# Spot the cat...



## Nueces (Jul 22, 2008)

Can you see the cat?


----------



## torowy (Jun 19, 2008)

yep, but it took me a sec.


----------



## Huntoholic (Sep 17, 2008)

torowy said:


> yep, but it took me a sec.


It took me a little bit too.

I spotted his body, but blew by his head.


----------



## stillhuntin (Feb 14, 2008)

Got the head immediately...didnt see the body til you mentioned it


----------



## stillhuntin (Feb 14, 2008)

Nueces....realy nice picture.

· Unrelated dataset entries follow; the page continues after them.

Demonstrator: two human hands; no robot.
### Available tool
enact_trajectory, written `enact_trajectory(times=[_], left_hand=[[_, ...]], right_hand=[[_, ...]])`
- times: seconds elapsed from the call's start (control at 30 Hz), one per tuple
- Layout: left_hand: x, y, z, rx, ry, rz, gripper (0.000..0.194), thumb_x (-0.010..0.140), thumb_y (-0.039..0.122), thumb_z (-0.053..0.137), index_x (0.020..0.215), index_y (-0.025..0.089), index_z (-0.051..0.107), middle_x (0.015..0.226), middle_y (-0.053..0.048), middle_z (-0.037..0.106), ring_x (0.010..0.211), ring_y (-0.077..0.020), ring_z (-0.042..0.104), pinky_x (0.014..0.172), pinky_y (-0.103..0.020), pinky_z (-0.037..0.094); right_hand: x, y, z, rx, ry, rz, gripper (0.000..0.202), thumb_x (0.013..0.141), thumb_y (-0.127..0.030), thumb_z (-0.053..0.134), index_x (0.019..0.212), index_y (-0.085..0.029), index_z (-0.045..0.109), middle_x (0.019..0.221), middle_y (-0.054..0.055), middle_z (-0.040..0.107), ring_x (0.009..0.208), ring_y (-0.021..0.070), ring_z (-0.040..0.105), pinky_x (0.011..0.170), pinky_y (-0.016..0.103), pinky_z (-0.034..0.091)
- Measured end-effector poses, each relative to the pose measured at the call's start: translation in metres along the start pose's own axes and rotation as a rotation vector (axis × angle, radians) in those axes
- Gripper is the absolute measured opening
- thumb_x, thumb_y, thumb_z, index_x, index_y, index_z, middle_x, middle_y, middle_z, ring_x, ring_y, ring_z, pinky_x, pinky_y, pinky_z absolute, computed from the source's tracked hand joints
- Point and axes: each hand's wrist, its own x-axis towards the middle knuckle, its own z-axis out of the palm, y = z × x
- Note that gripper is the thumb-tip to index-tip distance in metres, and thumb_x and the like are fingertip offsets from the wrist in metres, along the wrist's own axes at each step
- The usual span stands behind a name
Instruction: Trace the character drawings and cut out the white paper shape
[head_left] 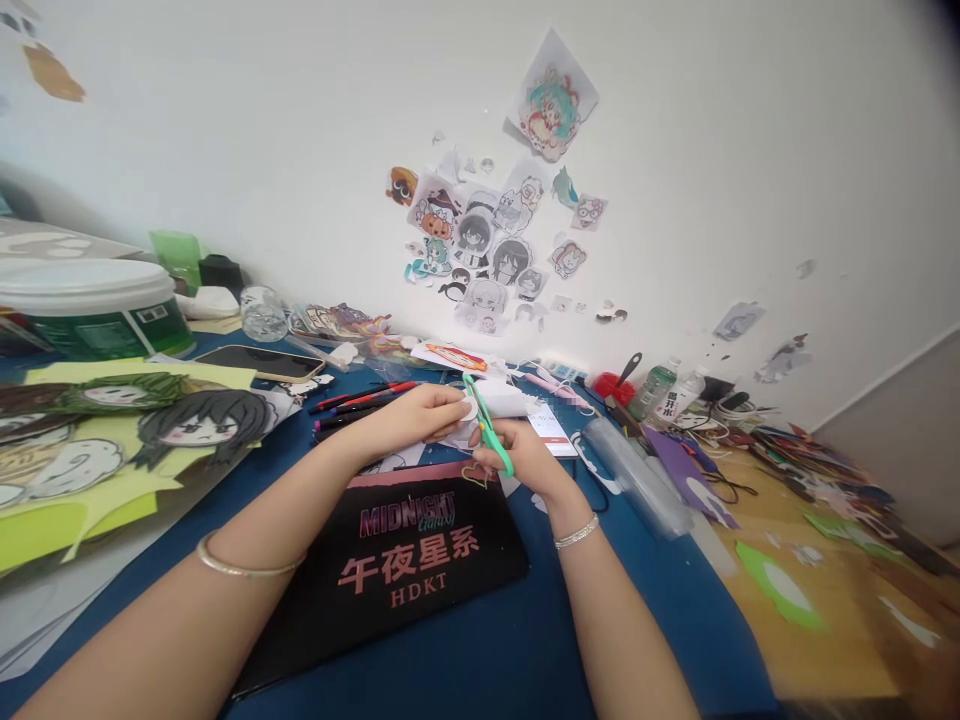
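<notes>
Over the far edge of a black board [420, 550] with pink lettering, my two hands come close together. My right hand [510, 452] is closed round the handles of green scissors [486, 420], whose blades point up and away from me. With the fingers of my left hand [431, 412] pinched, I hold a small piece of white paper [470, 410] beside the blades. Its outline is partly hidden by fingers and scissors. More white paper [504, 398] lies just behind the blades. Several pens [352, 408] lie to the left of my left hand.
Paper cutouts [202, 425] cover the left side, near a smartphone [262, 362] and a white-lidded green tub [97, 310]. On the right are a clear plastic roll [637, 475], a purple sheet [690, 470], a bottle [660, 388] and a red container [611, 385]. Stickers [476, 235] dot the wall.
</notes>
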Motion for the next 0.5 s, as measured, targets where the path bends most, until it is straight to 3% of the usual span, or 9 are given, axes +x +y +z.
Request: enact_trajectory(times=[0.17, 0.5], left_hand=[[-0.001, 0.0035, 0.0008, 0.062, -0.011, 0.005, 0.033, 0.083, 0.041, 0.04, 0.059, 0.018, 0.04, 0.051, 0.006, 0.037, 0.047, -0.0083, 0.034, 0.05, -0.021, 0.029], [-0.0019, 0.0025, -0.0015, 0.142, -0.015, -0.028, 0.032, 0.081, 0.042, 0.043, 0.061, 0.017, 0.045, 0.053, 0.006, 0.033, 0.047, -0.0075, 0.027, 0.045, -0.021, 0.023]], right_hand=[[0.0008, 0.0003, -0.001, -0.02, 0.021, -0.019, 0.025, 0.066, -0.036, 0.069, 0.074, -0.014, 0.058, 0.056, -0.003, 0.051, 0.052, 0.0098, 0.046, 0.051, 0.022, 0.038], [0.0006, 0.001, 0.0003, -0.003, 0.0, -0.013, 0.027, 0.065, -0.035, 0.07, 0.077, -0.014, 0.059, 0.055, -0.004, 0.052, 0.051, 0.0089, 0.044, 0.05, 0.022, 0.036]])
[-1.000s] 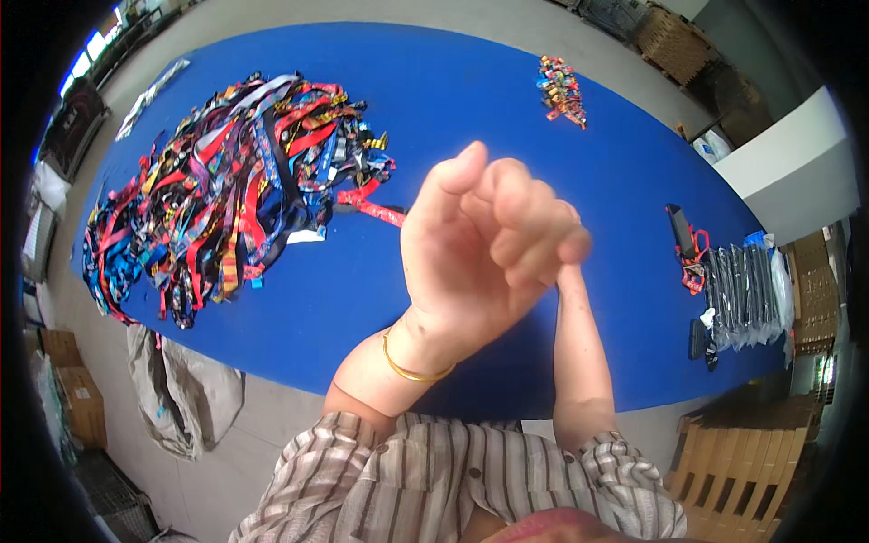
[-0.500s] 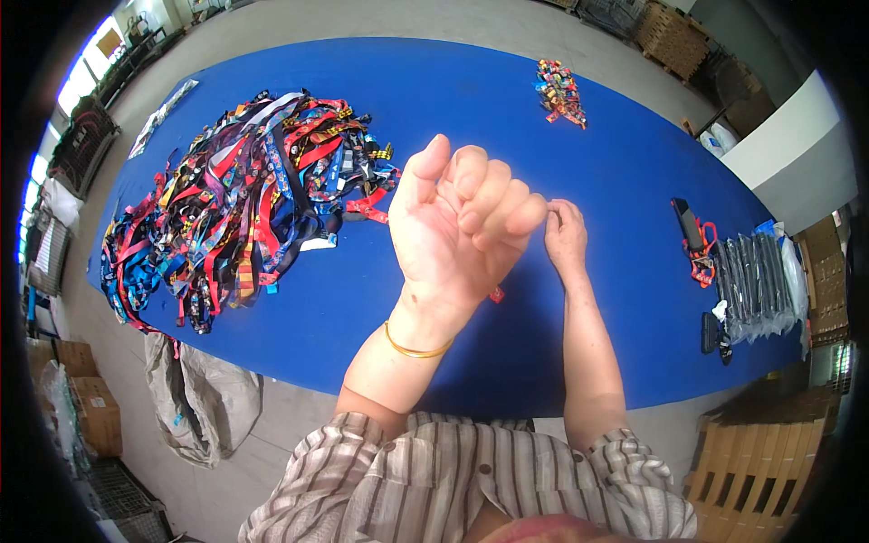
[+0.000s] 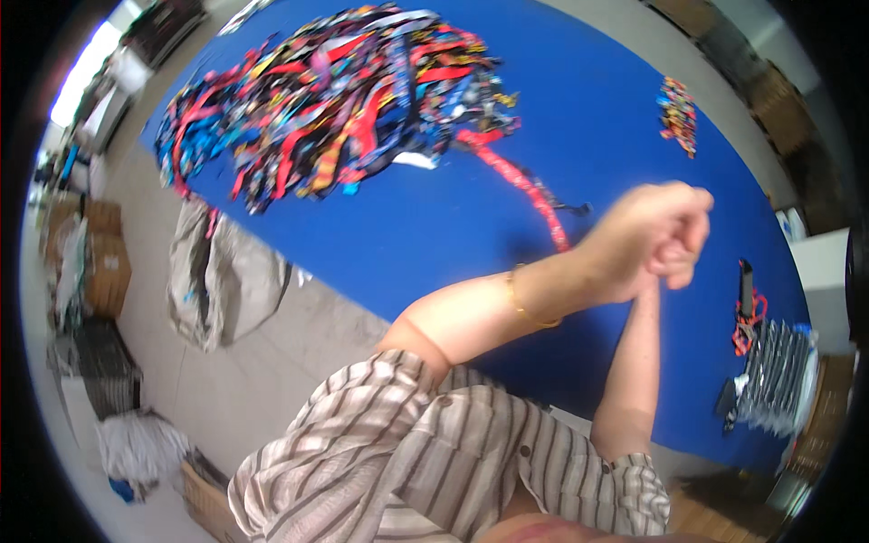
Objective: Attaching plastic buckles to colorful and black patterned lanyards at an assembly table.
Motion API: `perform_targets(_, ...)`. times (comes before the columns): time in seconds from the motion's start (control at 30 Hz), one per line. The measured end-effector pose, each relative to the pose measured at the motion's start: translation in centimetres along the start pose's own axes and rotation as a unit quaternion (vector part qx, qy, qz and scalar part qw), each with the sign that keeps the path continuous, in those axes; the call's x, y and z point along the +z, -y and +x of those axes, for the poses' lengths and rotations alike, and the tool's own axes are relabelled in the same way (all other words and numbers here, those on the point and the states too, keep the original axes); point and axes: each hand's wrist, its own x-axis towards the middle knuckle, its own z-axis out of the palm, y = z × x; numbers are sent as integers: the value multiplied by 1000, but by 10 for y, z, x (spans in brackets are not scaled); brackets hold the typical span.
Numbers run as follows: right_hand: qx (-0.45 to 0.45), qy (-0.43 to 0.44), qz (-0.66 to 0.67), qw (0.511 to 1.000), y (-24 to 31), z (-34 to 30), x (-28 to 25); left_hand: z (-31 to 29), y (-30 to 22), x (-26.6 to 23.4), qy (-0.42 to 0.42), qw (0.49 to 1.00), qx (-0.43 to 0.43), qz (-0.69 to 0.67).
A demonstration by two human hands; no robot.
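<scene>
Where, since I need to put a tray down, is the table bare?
Blue table shows between the strap pile and small bundle, and between the pile, red strap and near edge. Crowded: under the pile, and at right around the plastic bags.

Bare blue tabletop (image 3: 588,81) opens beyond a worker's left hand (image 3: 659,237), between heaped straps (image 3: 353,100) to its left and a small bright bundle (image 3: 678,118) ahead; a red strap (image 3: 522,184) obstructs its left, bagged black goods (image 3: 777,371) its near right.
</scene>
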Motion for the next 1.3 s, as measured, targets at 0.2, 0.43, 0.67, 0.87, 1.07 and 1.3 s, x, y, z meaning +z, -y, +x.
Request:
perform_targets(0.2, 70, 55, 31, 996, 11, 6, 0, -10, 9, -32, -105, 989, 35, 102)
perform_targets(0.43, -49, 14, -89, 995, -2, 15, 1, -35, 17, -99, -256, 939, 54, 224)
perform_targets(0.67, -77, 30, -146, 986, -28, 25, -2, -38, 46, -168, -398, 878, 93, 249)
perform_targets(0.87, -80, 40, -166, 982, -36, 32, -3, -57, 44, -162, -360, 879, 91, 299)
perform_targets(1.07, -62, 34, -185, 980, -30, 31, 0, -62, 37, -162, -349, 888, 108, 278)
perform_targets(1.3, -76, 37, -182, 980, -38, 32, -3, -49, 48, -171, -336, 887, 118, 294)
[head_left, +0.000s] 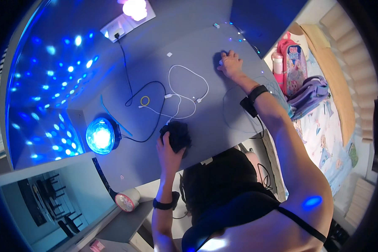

Composition and color!


----------



## Dead Drifter (Nov 22, 2008)

Someone emailed me that picture last year and said it was taken above the foothills near Ogden. Then a few months ago I got it again from someone else claiming it was above Provo. Then I got it again and it was in Cedar City.

That cat gets around!


----------



## REPETER (Oct 3, 2007)

Great pic. Didn't see the body until I read further. I would like to hear the whole story though.


----------



## Artoxx (Nov 12, 2008)

So I looked at this, and found the cat, eventually.  
I called my son in to show it to him and after about five minutes he said, "Those rocks don't look anything like a cat no matter how I look at them." :shock: :roll: 

I finally told him he was supposed to be looking for a REAL cat in the pic, and it took him 2 seconds. Silly bugger. :mrgreen:


----------



## JAT83 (Sep 9, 2007)

I saw instantly, that is awesome! I am hoping to get some pictures of a cat someday!


----------



## Theekillerbee (Jan 8, 2009)

Talk about blending in with your surroundings!


----------



## dckhuntr (Oct 11, 2007)

didnt see it till i scrolled down


----------